Zing Forum

Reading

Scepsy: An Aggregated LLM Service System for Multi-Agent Workflows

Scepsy optimizes GPU resource allocation by building an aggregated LLM pipeline and leveraging the stability of the execution time proportion of each model, achieving a 2.4x throughput increase and a 27x latency reduction in real-world multi-agent workflows.
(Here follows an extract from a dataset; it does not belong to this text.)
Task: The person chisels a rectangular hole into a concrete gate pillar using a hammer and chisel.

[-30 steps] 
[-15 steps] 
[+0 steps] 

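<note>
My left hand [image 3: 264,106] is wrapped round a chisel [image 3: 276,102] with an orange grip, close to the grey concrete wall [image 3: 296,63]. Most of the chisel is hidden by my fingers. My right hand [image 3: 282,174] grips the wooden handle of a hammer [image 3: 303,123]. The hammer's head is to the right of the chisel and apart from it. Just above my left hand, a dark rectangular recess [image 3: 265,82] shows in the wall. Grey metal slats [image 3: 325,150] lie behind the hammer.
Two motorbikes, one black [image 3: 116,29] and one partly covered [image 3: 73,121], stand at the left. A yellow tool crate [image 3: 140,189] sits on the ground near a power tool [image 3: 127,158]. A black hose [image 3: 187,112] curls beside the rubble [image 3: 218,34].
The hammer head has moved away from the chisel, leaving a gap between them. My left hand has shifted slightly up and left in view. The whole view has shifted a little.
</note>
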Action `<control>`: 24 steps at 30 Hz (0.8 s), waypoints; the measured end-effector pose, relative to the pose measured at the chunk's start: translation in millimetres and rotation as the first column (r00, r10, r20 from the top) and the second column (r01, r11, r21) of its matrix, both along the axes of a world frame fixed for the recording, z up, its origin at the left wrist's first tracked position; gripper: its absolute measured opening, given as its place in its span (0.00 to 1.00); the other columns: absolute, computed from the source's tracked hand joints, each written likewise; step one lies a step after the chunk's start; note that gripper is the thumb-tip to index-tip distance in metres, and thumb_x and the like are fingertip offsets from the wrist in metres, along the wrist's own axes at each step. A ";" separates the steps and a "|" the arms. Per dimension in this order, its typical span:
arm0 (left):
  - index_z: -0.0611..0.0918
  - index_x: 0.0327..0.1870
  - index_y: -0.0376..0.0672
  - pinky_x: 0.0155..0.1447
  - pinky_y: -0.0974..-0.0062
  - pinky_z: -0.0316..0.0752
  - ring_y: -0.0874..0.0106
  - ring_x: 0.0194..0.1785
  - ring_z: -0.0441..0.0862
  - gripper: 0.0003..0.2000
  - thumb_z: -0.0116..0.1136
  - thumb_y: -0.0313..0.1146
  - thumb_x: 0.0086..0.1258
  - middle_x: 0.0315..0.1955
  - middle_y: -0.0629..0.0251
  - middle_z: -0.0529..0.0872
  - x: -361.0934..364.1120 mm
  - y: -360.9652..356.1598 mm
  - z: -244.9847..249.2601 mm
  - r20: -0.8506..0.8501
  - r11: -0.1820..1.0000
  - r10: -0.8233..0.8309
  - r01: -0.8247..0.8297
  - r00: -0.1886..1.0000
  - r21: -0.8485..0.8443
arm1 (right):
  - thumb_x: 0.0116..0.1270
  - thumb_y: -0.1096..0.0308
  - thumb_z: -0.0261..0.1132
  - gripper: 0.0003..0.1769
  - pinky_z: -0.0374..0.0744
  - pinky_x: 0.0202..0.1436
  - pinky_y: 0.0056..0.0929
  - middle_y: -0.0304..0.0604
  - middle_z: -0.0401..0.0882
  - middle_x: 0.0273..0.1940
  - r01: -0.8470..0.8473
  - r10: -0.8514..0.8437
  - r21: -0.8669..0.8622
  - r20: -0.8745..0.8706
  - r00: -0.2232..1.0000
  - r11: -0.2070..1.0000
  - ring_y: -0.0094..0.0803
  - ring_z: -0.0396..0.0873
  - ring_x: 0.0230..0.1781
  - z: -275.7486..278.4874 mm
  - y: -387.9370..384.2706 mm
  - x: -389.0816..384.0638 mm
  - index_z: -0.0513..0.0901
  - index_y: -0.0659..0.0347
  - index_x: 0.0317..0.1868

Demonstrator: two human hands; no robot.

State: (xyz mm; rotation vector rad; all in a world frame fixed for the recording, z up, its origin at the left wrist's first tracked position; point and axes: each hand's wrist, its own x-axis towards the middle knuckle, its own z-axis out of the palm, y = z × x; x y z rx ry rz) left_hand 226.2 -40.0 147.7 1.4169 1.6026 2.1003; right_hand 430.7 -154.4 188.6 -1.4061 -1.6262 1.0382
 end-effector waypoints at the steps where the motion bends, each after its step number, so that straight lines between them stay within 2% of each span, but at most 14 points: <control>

智能体工作流LLM服务系统GPU调度资源优化聚合流水线
Published 2026-04-17 00:15Recent activity 2026-04-17 10:17Estimated read 6 min
Scepsy: An Aggregated LLM Service System for Multi-Agent Workflows
1

Section 01

[Main Post/Introduction] Scepsy: Core Highlights of the Aggregated LLM Service System for Multi-Agent Workflows

Scepsy is an aggregated LLM service system for multi-agent workflows. Its core lies in building an aggregated LLM pipeline and optimizing GPU resource allocation using the stability of the execution time proportion of each model, achieving a 2.4x throughput increase and a 27x latency reduction in real-world multi-agent workflows.

2

Section 02

Background and Challenges: Three Core Difficulties in Deploying Agent Workflows

With the evolution of LLM capabilities, agent workflows have become the mainstream paradigm for handling complex tasks, but deployment faces three major challenges: 1. Highly uncertain execution paths make end-to-end latency difficult to predict; 2. Multiple LLM calls lead to over-subscription of GPU resources; 3. Large semantic differences exist between different agent frameworks (e.g., LangChain, AutoGPT), making it hard to design general scheduling strategies. Existing systems mostly focus on single-model optimization or rely on manual configuration, which cannot handle dynamics and complexity.

3

Section 03

Core Insights and System Architecture: Scepsy's Design Approach

Scepsy's key insight: Although the end-to-end latency of a single workflow is hard to predict, the execution time proportion of each LLM is relatively stable. Based on this, two core abstractions are introduced:

  1. Aggregated LLM Pipeline: A lightweight latency/throughput predictor that quickly estimates performance under resource configurations;
  2. Hierarchical Heuristic Scheduler: Maps optimal configurations to GPU clusters, minimizing resource fragmentation and meeting network constraints. System deployment is divided into three phases:
  • Performance Profiling: Offline analysis of performance characteristics of each LLM under different parallelism levels;
  • Configuration Search: Efficiently search for optimal configurations in the three-dimensional space of fractional GPU shares, tensor parallelism, and replica count;
  • Cluster Placement: Hierarchical strategy (node → rack) maps configurations to physical clusters, balancing performance and resource efficiency.
4

Section 04

Experimental Evidence: Performance Improvements in Real-World Scenarios

Evaluations in real-world agent workflow scenarios such as code generation, multi-turn dialogue, and tool calling show:

  • Compared to traditional methods that independently optimize single models, Scepsy achieves a maximum 2.4x throughput increase (by identifying critical paths and allocating more resources);
  • Compared to user-manually configured systems, it achieves a maximum 27x latency reduction (avoiding the blindness of manual configuration);
  • No need to modify workflow code or restrict frameworks, ensuring generality.
5

Section 05

Technical Significance and Industry Impact

Scepsy marks the shift of LLM service systems from single-model optimization to multi-model collaborative optimization. Its workload-aware design philosophy (using workload characteristics to guide resource decisions) provides a direction for the development of AI infrastructure. For developers/enterprises: No need to reserve large amounts of GPU resources or perform manual tuning; the system automatically finds the optimal solution, allowing focus on application logic, reducing deployment costs and complexity.

6

Section 06

Summary and Outlook

Scepsy solves the service challenges of multi-LLM agent workflows through aggregated LLM pipelines and hierarchical scheduling. Its core contribution is using the stability of execution time proportion to transform end-to-end optimization into component-level optimization. Future outlook: Address more complex workflows (collaboration of dozens of LLMs) and explore directions for dynamically adjusting configurations online to adapt to load changes.